Dataset excerpts
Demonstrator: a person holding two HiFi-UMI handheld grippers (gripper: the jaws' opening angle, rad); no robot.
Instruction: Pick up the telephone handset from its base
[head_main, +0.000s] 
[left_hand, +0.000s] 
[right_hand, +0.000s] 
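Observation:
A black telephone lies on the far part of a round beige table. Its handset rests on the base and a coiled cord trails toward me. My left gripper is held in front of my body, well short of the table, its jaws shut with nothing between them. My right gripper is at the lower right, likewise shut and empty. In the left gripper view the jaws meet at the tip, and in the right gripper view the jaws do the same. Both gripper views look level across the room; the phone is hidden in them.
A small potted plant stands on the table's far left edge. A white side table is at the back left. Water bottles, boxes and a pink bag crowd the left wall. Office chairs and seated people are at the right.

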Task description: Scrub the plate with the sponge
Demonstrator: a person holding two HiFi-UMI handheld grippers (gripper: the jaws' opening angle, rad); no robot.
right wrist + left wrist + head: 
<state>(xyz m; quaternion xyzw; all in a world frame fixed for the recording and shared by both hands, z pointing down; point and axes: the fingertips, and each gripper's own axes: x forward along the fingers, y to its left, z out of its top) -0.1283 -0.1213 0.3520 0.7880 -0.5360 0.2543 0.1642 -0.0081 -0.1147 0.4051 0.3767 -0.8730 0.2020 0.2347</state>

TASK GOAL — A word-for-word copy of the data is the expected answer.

ANSWER FOR THIS EXERCISE —
Demonstrator: a person holding two HiFi-UMI handheld grippers (gripper: the jaws' opening angle, rad); no robot.
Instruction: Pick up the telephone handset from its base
[head_main, +0.000s] 
[left_hand, +0.000s] 
[right_hand, +0.000s] 
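Observation:
A black telephone lies on the far part of a round beige table. Its handset rests on the base and a coiled cord trails toward me. My left gripper is held in front of my body, well short of the table, its jaws shut with nothing between them. My right gripper is at the lower right, likewise shut and empty. In the left gripper view the jaws meet at the tip, and in the right gripper view the jaws do the same. Both gripper views look level across the room; the phone is hidden in them.
A small potted plant stands on the table's far left edge. A white side table is at the back left. Water bottles, boxes and a pink bag crowd the left wall. Office chairs and seated people are at the right.
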
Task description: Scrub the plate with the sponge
Demonstrator: a person holding two HiFi-UMI handheld grippers (gripper: the jaws' opening angle, rad); no robot.
right wrist + left wrist + head: 
<state>(xyz m; quaternion xyzw; all in a world frame fixed for the recording and shared by both hands, z pointing down; point and axes: the fingertips, and each gripper's own axes: x forward along the fingers, y to its left, z out of its top) -0.1283 -0.1213 0.3520 0.7880 -0.5360 0.2543 0.1642 -0.0081 -0.1147 0.4051 0.3767 -0.8730 0.2020 0.2347</state>

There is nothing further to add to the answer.